People all over the world sent in their photos and experiences of the eclipse. This is the real magic of having a massive social network. It's not about meta data, monetizing, or ranks. It's about community. About feeling like you can reach out and talk face to face with the person in New Zealand who just posted their photo of the eclipse, or the one just a few towns over.

And despite the fact that I'd worked till 1 am the night before and was falling heavily asleep at 11pm, I pushed through, fired up my Canon camera, popped out the screen in my office window, and cranked the tripod at an angle it wasn't designed for. For the next hour I watched in awe as the shadow of our planet spread across the great silver disk in the sky I'd watched since I was a little girl.
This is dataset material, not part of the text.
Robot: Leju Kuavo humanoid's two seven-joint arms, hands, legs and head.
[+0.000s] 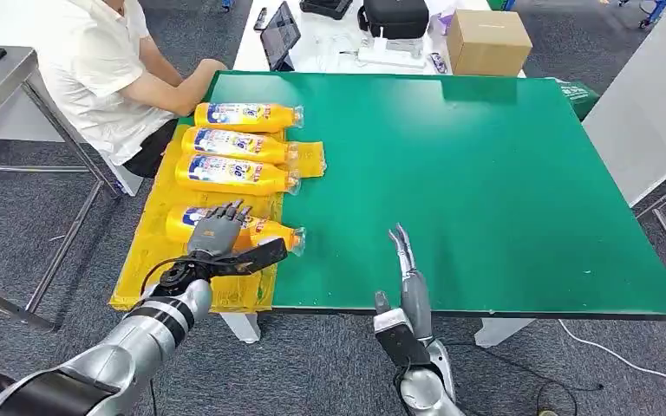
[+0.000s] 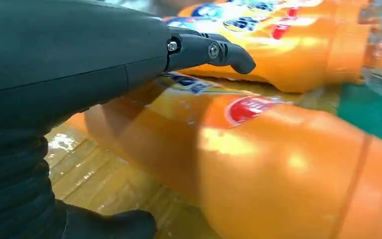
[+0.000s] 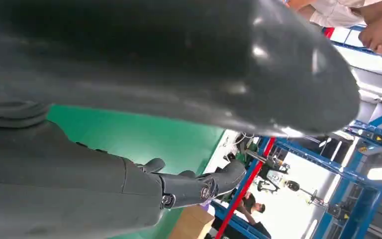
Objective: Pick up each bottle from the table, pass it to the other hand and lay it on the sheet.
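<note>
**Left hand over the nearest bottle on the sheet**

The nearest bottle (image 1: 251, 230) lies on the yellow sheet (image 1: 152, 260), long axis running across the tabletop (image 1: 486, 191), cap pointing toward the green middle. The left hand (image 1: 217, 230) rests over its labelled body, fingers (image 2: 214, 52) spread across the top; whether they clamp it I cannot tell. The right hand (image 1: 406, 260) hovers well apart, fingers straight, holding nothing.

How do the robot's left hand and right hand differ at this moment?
The left hand rests over the nearest bottle on the yellow sheet; the right hand is over the bare green table, holding nothing. The left fingers spread across the bottle; the right fingers point straight forward. Both are dark grey on silver arms.
</note>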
Celestial events somehow make me feel closer to Earth. They give you perspective. A benchmark. A reminder the world revolves around its own axis, not ours, and that it, too, is a part of a greater cosmic ecosystem.

There is nothing cozier than the night, with you alone in it.

~ Birgitte

A few days ago, I received a gift. It was an email from an organization in the Petén, Guatemala, I'd been working with throughout the writing of my novel about the history of cacao. The story takes place in northern Guatemala near Tikal; the Maya characters speak Itzà Maya, a language that is unfortunately disappearing.
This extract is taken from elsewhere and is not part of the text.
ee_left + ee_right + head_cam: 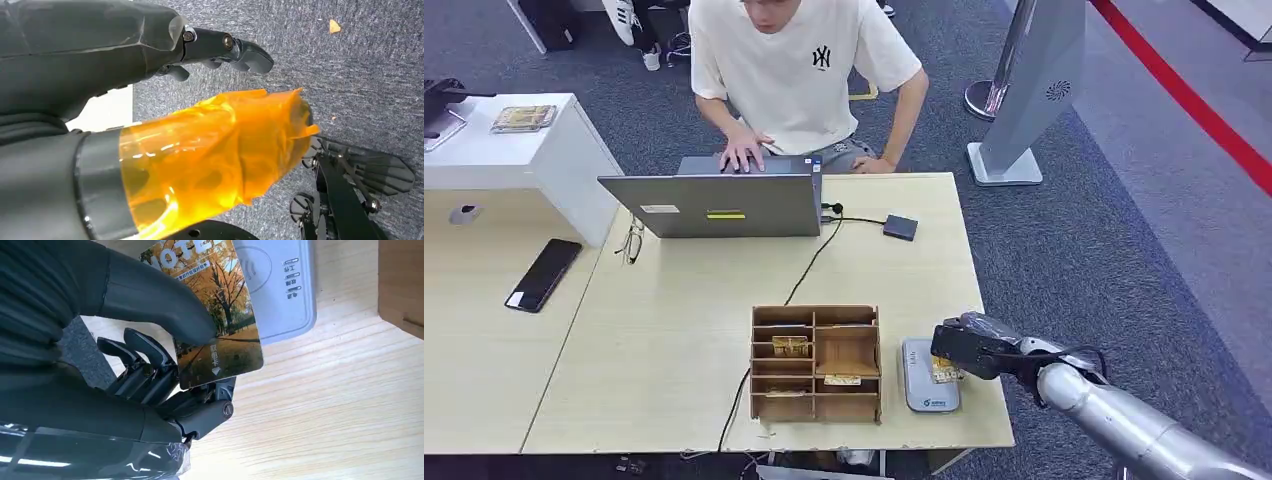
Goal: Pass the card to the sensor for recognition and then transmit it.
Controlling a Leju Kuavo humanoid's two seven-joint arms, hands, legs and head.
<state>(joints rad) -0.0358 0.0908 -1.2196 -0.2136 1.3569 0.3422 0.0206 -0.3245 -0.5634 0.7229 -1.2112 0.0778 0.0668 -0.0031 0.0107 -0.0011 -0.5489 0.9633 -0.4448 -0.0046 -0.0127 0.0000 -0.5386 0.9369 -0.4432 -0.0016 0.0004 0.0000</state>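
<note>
- Right robot hand (964, 348), lower right of the head view, pinches the card (220, 325) between thumb and fingers. The right wrist view shows the thumb pressed on the printed face and the darker fingers (145, 365) behind it.
- The card hangs partly over the grey sensor (927, 376), which lies flat on the table (674, 340) just right of the wooden organizer (816, 362), low in the head view. Whether card and reader touch cannot be told.
- Judged step: presenting the card for the read; handover not yet begun.
- In the right wrist view the card covers only one side of the reader's face, and the round antenna mark is half under it. A good read probably calls for sliding the card further toward the reader's middle.
- Keep the card face parallel to the reader top and lower it gently; a tilted edge could catch on the casing and twist in the pinch.
- The thumb holds well onto the card, so the grasp looks secure. Do not loosen it during the hold.
- Hold steady over the reader and watch for a sign of recognition.
- Avoid nudging the reader toward the table's near edge, which is close by.
- Left robot hand (220, 50), upper part of the left wrist view, hangs over carpet with fingers apart, holding nothing.
- A person (804, 70) sits behind a laptop (714, 205) at the top centre, the likely receiver.
</note>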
The director of the organization personally translated the dialogue spoken by the characters into Itzà Maya. This was the document that now sat in my Inbox, waiting to be opened.

When I saw the words on my screen, my heart ached. I was looking at an ancient Maya tongue, a language born centuries before my time, a language spoken by the people who ruled some of the greatest Maya cities of Central America, a legendary people whose myths I have had the humble privilege to weave into this book that's about to be published.

And I said to myself, by God I'm going to help keep this language alive.

Kids, and Parents of Kids, mark your calendars! On Saturday, May 10, I'm presenting a short program titled "The Story of Chocolate" at Hidden Villa, an organic farm and educational non profit organization in Los Altos Hills.

We'll learn about the history of cacao which dates back 3500 years, have a cacao treasure hunt, and end with a chocolate/fresh fruit fondue. Can you think of a better way for your kids to spend the day before Mother's Day?

For children ages 7-11. For more information and to register, visit the Hidden Villa events page — scroll down to May 10.

In the last issue of The Muse I mentioned I was serving as a "member of the press" for simulated international policy negotiations organized by the University of the Pacific in Stockton, California. Through March and April, I participated in a total of eleven conferences, playing the role of a journalist specializing in the areas of Climate Change and World Health.

This program was especially designed for at-risk students, to expose them to opportunities and career options they might otherwise not be able to consider. I'm all for that.